▶ _Activity_
Write out the lines from the top of the material through the line with "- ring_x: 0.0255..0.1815", exactly and with nothing added.

▶ _Input data_
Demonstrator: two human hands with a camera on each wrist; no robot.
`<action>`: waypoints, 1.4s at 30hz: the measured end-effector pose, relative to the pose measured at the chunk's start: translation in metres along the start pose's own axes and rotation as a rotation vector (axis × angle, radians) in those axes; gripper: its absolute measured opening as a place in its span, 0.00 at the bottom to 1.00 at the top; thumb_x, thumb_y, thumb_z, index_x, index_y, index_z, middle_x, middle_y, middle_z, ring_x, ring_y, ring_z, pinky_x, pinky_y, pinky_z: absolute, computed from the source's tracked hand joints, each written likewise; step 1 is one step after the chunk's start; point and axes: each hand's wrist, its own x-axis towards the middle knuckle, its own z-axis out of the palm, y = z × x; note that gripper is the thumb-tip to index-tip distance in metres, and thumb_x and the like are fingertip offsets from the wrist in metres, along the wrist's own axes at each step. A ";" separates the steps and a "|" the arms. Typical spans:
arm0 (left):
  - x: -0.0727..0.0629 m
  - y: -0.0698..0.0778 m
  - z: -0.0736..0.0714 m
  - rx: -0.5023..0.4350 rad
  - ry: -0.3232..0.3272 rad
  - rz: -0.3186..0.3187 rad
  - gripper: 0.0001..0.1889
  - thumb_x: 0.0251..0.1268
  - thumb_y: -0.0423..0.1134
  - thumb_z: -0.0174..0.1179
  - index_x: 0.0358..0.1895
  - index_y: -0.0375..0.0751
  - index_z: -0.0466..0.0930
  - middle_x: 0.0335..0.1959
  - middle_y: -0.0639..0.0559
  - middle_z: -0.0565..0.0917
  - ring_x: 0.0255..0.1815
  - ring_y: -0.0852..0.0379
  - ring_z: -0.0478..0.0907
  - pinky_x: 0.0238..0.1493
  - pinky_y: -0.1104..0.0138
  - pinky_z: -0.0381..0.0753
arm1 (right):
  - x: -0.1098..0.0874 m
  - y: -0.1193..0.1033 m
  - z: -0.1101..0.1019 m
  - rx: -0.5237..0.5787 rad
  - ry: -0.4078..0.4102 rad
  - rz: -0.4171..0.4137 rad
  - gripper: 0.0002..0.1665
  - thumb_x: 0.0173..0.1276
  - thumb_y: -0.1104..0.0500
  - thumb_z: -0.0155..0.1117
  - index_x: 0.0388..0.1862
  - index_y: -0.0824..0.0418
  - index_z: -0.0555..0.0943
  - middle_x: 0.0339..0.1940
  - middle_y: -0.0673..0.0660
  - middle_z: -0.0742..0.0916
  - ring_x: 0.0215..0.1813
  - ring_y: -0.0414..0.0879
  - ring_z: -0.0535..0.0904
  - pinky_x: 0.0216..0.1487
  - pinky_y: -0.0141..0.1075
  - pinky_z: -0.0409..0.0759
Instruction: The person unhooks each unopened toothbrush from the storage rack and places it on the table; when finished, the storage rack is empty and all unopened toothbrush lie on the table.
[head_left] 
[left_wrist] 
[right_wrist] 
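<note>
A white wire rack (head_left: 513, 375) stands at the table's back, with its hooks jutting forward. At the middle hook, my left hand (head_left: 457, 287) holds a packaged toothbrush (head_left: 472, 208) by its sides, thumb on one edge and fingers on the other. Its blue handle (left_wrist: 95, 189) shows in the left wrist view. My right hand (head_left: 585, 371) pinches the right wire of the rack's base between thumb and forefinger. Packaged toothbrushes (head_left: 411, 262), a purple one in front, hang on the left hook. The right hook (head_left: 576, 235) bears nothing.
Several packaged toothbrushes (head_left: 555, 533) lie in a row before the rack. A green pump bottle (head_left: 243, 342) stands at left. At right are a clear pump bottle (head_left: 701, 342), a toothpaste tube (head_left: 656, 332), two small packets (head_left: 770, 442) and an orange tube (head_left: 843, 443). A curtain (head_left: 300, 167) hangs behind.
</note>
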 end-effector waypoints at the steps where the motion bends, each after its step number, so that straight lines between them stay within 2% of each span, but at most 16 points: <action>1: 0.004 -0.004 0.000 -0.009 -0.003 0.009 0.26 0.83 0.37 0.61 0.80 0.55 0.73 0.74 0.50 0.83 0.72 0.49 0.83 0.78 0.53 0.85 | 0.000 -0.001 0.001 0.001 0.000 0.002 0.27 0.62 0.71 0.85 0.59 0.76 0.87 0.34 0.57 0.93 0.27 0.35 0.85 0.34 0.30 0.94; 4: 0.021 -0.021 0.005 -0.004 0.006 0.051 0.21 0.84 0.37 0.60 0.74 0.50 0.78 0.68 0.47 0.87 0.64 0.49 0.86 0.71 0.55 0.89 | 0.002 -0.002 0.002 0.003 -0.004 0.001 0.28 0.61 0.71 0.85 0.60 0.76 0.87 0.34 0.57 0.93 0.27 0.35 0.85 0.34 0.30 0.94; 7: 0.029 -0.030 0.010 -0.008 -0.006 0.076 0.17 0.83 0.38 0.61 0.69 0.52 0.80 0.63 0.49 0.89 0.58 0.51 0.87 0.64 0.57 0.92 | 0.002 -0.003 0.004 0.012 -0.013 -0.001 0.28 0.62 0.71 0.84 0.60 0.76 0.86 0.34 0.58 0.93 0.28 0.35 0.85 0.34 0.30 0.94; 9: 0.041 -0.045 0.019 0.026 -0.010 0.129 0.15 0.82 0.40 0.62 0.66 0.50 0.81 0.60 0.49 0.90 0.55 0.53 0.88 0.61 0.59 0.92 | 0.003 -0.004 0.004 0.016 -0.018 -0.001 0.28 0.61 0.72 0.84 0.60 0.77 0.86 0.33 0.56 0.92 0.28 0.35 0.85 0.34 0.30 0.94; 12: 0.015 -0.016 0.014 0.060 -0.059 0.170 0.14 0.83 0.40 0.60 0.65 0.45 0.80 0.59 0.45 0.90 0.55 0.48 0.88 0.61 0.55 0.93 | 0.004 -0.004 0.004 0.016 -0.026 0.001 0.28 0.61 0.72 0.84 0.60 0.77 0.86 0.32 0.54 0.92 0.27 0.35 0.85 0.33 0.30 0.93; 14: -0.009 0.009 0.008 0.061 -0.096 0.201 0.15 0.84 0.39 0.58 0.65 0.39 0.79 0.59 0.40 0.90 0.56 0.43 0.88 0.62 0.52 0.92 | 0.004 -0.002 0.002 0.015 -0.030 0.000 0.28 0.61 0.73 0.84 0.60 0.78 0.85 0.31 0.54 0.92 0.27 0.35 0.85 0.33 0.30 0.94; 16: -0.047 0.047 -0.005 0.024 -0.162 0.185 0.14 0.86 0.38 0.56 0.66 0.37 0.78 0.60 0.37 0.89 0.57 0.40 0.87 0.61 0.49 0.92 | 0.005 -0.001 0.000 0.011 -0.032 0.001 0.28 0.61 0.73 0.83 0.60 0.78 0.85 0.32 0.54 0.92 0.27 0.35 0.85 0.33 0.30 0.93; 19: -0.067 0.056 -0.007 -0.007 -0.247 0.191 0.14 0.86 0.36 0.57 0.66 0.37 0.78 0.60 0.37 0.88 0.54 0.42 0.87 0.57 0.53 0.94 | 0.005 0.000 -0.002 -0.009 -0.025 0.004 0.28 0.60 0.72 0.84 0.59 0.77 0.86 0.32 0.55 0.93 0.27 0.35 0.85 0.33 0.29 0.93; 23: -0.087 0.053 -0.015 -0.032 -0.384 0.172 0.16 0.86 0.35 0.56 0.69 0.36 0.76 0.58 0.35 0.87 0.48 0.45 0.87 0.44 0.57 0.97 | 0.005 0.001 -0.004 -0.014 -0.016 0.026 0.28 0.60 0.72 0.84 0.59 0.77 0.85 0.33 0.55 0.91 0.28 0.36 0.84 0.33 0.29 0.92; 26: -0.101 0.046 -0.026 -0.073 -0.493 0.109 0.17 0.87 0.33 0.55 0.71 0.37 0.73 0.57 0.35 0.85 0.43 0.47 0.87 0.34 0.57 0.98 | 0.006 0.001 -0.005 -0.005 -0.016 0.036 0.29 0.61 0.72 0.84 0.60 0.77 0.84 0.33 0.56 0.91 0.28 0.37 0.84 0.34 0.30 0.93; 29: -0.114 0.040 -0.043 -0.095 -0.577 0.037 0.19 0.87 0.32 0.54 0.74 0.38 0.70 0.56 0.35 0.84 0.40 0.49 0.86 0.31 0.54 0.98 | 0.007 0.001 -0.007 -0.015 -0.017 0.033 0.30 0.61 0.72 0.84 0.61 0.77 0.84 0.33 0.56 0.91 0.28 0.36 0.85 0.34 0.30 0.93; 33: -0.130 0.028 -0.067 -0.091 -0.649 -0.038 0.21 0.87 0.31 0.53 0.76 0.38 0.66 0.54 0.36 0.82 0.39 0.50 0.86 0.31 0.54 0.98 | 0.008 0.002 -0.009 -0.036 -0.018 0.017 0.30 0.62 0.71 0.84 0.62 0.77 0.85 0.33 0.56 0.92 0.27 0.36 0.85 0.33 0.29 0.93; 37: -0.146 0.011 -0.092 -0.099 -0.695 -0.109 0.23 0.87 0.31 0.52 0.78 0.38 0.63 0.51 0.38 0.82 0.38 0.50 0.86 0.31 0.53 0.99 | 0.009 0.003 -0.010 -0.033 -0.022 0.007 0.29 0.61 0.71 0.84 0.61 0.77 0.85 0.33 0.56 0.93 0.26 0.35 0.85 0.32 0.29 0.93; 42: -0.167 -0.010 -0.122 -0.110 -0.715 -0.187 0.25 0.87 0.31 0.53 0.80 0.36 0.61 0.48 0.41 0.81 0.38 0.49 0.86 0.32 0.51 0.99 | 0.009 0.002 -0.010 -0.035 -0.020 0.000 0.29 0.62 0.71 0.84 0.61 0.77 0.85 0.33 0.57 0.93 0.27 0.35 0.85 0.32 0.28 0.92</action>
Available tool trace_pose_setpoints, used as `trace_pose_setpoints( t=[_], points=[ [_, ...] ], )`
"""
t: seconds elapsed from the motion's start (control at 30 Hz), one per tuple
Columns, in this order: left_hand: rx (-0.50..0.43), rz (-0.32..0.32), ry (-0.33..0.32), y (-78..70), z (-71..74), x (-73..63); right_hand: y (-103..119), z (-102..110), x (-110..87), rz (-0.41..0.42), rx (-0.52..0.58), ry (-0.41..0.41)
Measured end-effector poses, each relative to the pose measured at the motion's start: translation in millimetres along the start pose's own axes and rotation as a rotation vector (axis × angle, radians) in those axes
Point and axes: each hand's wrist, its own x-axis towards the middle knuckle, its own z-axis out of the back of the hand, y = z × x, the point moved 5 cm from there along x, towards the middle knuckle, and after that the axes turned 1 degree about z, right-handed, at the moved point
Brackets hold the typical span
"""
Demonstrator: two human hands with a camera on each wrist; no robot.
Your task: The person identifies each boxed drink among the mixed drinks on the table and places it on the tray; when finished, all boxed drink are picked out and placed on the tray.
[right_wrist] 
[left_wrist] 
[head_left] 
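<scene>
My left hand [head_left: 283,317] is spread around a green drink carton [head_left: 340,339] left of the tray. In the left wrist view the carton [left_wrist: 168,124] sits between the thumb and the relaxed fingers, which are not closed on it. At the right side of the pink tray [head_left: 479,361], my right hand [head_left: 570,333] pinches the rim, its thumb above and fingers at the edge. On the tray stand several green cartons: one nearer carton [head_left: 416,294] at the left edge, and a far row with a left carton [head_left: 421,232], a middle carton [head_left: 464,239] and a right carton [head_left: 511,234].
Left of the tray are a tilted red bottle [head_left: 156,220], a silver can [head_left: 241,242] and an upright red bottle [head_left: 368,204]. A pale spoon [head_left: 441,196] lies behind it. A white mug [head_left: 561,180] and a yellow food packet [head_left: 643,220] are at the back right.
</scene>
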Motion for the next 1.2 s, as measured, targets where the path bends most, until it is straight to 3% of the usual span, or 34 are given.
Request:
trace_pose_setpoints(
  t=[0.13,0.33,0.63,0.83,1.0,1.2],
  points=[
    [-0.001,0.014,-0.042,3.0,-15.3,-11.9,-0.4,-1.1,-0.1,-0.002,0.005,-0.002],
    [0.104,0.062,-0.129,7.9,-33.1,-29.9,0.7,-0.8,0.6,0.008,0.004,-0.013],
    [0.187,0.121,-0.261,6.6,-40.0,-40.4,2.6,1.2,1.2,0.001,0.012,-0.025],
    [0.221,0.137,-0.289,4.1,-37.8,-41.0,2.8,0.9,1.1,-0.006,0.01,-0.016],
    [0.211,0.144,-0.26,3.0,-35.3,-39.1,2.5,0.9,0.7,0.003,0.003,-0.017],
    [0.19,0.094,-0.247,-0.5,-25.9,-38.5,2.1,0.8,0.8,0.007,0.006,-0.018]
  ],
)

▶ _Solution for this problem_
Demonstrator: two human hands with a camera on each wrist; no robot.
`<action>`: waypoints, 1.4s at 30hz: the measured end-effector pose, relative to the pose measured at the chunk's start: translation in metres along the start pose's own axes and rotation as a rotation vector (axis × angle, radians) in those axes; gripper: its absolute measured opening as a place in its span, 0.00 at the bottom to 1.00 at the top; thumb_x, thumb_y, thumb_z, index_x, index_y, index_z, middle_x, middle_y, middle_z, ring_x, ring_y, ring_z, pinky_x, pinky_y, pinky_z: absolute, computed from the source's tracked hand joints, each written likewise; step 1 is one step after the chunk's start; point and axes: each hand's wrist, its own x-axis towards the middle knuckle, its own z-axis out of the palm, y = z × x; note that gripper is the thumb-tip to index-tip distance in metres, and thumb_x and the like are fingertip offsets from the wrist in metres, along the wrist's own axes at each step. A ";" separates the steps and a "|" the arms. Typical spans:
arm0 (left):
  - x: -0.0727..0.0629 m
  - y: -0.0698..0.0778 m
  - z: -0.0736..0.0714 m
  - rx: -0.5023..0.4350 rad
  - ry: -0.3232..0.3272 rad
  - rz: -0.3186..0.3187 rad
  - gripper: 0.0001..0.1889
  - thumb_x: 0.0251..0.1268
  - thumb_y: -0.0423..0.1134
  - thumb_z: -0.0174..0.1179
  - index_x: 0.0358..0.1895
  - index_y: -0.0375..0.0751
  - index_z: -0.0466..0.0930
  - middle_x: 0.0335..0.1959
  - middle_y: -0.0639..0.0559
  - middle_z: -0.0565..0.0917
  - ring_x: 0.0255..0.1815

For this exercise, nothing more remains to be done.